Together with 24 partners of  the Global Peatlands Initiative, FAO continues to support countries in advancing sustainable peatland management and to work with partners and different frameworks, such as the REDD+ (Reducing Emissions from Deforestation and Forest Degradation)Global Soil Partnership; the Land degradation neutrality framework; and Global Partnership on Forest and Landscape Restoration.

 

CIFOR peatlands

Why peatlands?

Few people know that peatlands, covering only 3 percent of the land surface, contain 30 percent of the world’s organic soil carbon. This special type of wetlands are home to diverse flora and fauna and provide essential ecosystems services that support local livelihoods. However, peatlands are often drained for agriculture, forestry and energy use, sometimes involving burning for clearing the ground. The deforestation or degradation of forest cover on peatlands creates a double hit for carbon emissions, with losses from both standing tree biomass as well as from the drying and degradation of peat soils. Such changes also have implications for biodiversity and livelihoods of local communities, including fishing and hunting.  

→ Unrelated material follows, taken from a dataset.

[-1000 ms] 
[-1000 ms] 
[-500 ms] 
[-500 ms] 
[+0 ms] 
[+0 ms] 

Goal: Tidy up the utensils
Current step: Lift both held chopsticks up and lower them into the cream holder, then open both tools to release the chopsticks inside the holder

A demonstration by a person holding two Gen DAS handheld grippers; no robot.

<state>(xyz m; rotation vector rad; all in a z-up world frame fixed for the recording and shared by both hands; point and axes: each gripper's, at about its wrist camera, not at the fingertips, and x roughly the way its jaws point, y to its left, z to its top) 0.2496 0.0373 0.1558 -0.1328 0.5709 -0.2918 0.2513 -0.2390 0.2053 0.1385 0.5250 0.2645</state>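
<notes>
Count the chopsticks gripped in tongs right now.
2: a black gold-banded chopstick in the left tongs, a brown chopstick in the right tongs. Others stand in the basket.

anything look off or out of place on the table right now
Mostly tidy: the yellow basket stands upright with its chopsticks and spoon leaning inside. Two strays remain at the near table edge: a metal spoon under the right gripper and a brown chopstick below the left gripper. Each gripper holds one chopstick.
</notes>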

Focused on the topic “Valuing peatlands for people and planet”, the GPI’s 3rd Meeting of the Partners was organized by the Ministry of Environment, Nature Conservation and Tourism of the Republic of the Congo, the Ministry of Environment and Sustainable Development of the Democratic Republic of the Congo and UN Environment, in partnership with the Congo Basin Climate Commission and technical support of the Food and Agriculture Organization of the United Nations (FAO) and the United Nations Development Program (UNDP).

Held on 21-22 March 2018 in Brazzaville, the meeting gathered Global Peatlands Initiative’s members from forest and tropical peat countries, as well as multilateral and non-governmental organisations to share experiences and lessons learned in approaching monitoring and sustainable management of peatland.

The first day of the meeting started with H.E. Arlette Soudan-Nonault, the Minister of Tourism and Environment of Republic of the Congo, and H.E. Amy Ambatobe Nyongolo, the Minister of the Environment and Sustainable Development of the Democratic Republic of the Congo, welcoming GPI partners and emphasizing the important role peatlands play in the sustainable development and climate change mitigation efforts of the Congo Basin countries. The participants reviewed the current state of peatlands in the region and globally, looked at potential financial instruments to ensure their sustainable management and shared data, tools and approaches for assessing the existence and extent of peatlands and tools and best practice approaches for their monitoring.

Monitoring peatlands is essential to better understanding peatlands’ location, extent, status, and to provide information that can be used to assess progress and guide management approaches to ensure long-term success”, says Julian Fox, FAO Forestry Officer leading the National Forest Monitoring Team. “There is an urgent need for innovative peatland monitoring systems, and FAO is well equipped to support countries in their monitoring initiatives.”